Dalla seduzione di Mede da parte di una Blanche voluttuosa e perversa, al parto della donna con la successiva scoperta che il bimbo che portava in grembo è di colore (con la cinepresa che si sofferma implacabile sul volto pietrificato ed incredulo di Hammond, anticipando la sua “velenosa” vendetta), passando per il devastante intervento “riparatore” del medico sul neonato, fino alla furiosa e delirante resa dei conti conclusiva, in cui Hammond, rivelando di essere il più vile ed abietto di tutti, raggiunge le vette di atroce e disumana crudeltà dell’odioso padre.
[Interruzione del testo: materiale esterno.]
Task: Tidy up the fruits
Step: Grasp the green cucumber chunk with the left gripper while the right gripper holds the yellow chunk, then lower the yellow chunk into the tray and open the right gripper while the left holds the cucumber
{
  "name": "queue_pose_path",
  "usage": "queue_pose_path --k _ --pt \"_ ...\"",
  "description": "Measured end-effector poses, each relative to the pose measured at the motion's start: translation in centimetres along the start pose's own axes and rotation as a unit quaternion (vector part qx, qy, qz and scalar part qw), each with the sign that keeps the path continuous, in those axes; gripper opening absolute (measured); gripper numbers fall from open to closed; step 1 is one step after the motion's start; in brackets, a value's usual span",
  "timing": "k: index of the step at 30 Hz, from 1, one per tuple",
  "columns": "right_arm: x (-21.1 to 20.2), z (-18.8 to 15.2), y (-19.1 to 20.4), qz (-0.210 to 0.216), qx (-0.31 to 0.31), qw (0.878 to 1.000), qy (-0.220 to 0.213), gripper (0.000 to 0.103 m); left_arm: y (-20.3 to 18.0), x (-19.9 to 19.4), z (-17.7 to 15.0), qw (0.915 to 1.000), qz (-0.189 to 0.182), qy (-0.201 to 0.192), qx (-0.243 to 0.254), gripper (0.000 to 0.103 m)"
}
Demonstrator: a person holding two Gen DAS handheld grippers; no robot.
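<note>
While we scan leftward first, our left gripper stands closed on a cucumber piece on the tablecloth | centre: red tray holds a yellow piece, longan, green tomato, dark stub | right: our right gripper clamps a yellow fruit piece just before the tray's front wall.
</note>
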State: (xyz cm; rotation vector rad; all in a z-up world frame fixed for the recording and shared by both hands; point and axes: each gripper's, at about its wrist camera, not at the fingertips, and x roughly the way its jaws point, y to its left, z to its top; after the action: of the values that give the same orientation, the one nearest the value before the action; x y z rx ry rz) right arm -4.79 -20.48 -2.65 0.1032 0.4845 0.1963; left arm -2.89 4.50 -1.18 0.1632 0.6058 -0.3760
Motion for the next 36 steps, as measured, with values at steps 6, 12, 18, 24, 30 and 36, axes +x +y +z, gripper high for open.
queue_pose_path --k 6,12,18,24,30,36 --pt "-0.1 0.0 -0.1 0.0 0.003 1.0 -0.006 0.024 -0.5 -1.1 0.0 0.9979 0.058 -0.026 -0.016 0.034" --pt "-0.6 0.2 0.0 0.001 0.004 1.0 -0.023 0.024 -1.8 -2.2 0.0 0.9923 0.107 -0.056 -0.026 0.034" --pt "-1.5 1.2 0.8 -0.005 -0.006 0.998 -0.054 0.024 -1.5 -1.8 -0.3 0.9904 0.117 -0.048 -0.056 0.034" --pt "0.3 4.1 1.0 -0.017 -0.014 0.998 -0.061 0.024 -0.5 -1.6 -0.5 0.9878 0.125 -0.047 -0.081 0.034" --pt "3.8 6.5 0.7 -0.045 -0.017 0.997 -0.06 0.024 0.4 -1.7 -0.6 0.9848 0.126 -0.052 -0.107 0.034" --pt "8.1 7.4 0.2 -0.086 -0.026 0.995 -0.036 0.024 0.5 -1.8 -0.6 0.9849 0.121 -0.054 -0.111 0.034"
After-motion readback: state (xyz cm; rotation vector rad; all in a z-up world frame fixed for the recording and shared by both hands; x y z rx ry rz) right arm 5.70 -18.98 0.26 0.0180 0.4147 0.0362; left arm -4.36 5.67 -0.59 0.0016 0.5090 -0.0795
“Prodotto da Dino De Laurentiis, fu indicato da Andy Warhol come il suo prediletto film dell’anno. E’ un torbido e greve melodramma degli anni ’50, ideologicamente aggiornato al liberalismo antirazzista dei ’60 e in linea con la permissività sessuale dei ’70. Progressista nei contenuti, reazionario nella forma”. (Il Morandini) Prendere o lasciare ma questo è un cinema radicale, sulfureo e maledetto, che oggi nessuno avrebbe (più) il coraggio di realizzare. Chapeau. “L’ultimo grande film poliziesco di Fleischer, in cui il ruolo dell’assassino senza volto è interpretato da un intero sistema sociale.” (Dave Kehr) Da alcuni definito l’antitesi trash di “Via col vento”, titolo richiamato altresì nella locandina originale del film. Fatto a pezzi e completamente frainteso dalla critica dell’epoca, fu comunque un notevole successo di pubblico, anche in Italia. “Django Unchained” di Tarantino gli deve (quasi) tutto. Con un seguito, decisamente più debole ma non privo di interesse: “Drum, l’ultimo mandingo” dove ritornerà il protagonista Ken Norton, sia pure in un ruolo diverso, mentre il personaggio interpretato da Perry King sarà affidato a Warren Oates.